__INPUT__
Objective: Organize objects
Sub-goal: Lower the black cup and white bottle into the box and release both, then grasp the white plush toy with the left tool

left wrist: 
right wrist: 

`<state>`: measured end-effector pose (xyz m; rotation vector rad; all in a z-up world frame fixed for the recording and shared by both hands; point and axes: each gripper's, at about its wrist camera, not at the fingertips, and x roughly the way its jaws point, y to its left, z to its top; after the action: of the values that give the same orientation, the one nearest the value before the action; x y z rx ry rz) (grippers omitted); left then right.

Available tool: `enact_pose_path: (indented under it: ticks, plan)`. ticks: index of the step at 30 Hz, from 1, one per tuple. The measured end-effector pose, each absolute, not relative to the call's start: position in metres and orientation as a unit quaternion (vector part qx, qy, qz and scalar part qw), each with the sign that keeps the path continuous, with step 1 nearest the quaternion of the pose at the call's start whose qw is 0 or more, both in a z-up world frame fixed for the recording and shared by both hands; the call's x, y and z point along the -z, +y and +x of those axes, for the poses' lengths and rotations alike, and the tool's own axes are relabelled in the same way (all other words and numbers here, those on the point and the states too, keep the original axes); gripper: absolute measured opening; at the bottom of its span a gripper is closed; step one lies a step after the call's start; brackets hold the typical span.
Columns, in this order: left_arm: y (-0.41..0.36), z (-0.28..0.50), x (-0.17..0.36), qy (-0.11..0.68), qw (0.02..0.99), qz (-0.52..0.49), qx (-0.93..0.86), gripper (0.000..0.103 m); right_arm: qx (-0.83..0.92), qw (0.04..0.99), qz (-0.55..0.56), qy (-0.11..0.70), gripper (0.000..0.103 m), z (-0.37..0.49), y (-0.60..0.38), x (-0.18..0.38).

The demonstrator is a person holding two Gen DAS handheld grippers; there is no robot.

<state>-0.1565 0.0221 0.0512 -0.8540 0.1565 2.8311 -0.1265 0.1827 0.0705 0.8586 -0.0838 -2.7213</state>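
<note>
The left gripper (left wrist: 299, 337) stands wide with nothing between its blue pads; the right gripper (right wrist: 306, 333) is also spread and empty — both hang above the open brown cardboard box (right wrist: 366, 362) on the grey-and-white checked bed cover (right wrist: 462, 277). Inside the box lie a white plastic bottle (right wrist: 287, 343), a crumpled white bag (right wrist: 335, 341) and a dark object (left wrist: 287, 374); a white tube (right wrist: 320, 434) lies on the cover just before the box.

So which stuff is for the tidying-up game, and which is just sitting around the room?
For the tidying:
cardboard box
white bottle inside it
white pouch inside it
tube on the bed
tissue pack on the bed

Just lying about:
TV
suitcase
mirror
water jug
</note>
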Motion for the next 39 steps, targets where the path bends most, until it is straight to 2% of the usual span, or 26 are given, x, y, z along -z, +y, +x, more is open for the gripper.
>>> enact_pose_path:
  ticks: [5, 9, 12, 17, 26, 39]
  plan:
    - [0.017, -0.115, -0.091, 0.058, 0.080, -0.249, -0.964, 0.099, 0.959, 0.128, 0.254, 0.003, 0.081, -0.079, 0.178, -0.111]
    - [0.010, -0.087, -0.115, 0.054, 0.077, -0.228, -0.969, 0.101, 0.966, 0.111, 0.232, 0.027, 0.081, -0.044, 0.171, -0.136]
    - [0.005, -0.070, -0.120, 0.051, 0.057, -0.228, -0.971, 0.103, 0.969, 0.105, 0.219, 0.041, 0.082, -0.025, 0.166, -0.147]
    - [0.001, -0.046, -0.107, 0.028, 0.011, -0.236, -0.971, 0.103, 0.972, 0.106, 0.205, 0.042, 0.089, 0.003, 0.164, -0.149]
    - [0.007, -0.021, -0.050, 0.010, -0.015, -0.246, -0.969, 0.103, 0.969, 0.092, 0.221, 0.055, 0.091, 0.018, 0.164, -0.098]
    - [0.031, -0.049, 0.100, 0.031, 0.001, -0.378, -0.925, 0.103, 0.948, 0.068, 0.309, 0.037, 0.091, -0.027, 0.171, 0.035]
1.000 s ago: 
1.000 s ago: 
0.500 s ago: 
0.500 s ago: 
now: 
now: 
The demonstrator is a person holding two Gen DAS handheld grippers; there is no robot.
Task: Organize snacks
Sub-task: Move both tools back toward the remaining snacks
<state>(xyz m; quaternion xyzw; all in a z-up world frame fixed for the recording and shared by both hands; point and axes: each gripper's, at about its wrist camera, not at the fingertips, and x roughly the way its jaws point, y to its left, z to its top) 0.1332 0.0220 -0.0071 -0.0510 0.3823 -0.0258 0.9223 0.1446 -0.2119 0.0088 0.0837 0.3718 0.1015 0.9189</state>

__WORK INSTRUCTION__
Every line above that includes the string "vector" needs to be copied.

__RESULT__
`<state>`: measured end-effector pose (xyz m; rotation vector rad; all in a z-up world frame fixed for the recording and shared by both hands; point and axes: each gripper's, at about its wrist camera, not at the fingertips, and x roughly the way its jaws point, y to its left, z to its top; after the action: of the values that give the same orientation, the one nearest the value before the action; x y z rx ry rz) (grippers omitted); left then right.
Available tool: `enact_pose_path: (indented under it: ticks, plan)`. ticks: index of the step at 30 Hz, from 1, one per tuple. The measured end-effector pose, each absolute, not relative to the call's start: position in metres and orientation as a unit quaternion (vector part qx, qy, qz and scalar part qw), each with the sign that keeps the path continuous, with step 1 nearest the quaternion of the pose at the call's start whose qw is 0 or more, both in a z-up world frame fixed for the recording and shared by both hands; the call's x, y and z point along the -z, +y and +x of those axes, for the poses' lengths and rotations alike, and the tool's own axes are relabelled in the same way (all other words and numbers here, those on the point and the states too, keep the original axes); gripper: absolute measured opening; at the bottom of its span a gripper is closed; step one lies a step after the call's start; brackets hold the typical span.

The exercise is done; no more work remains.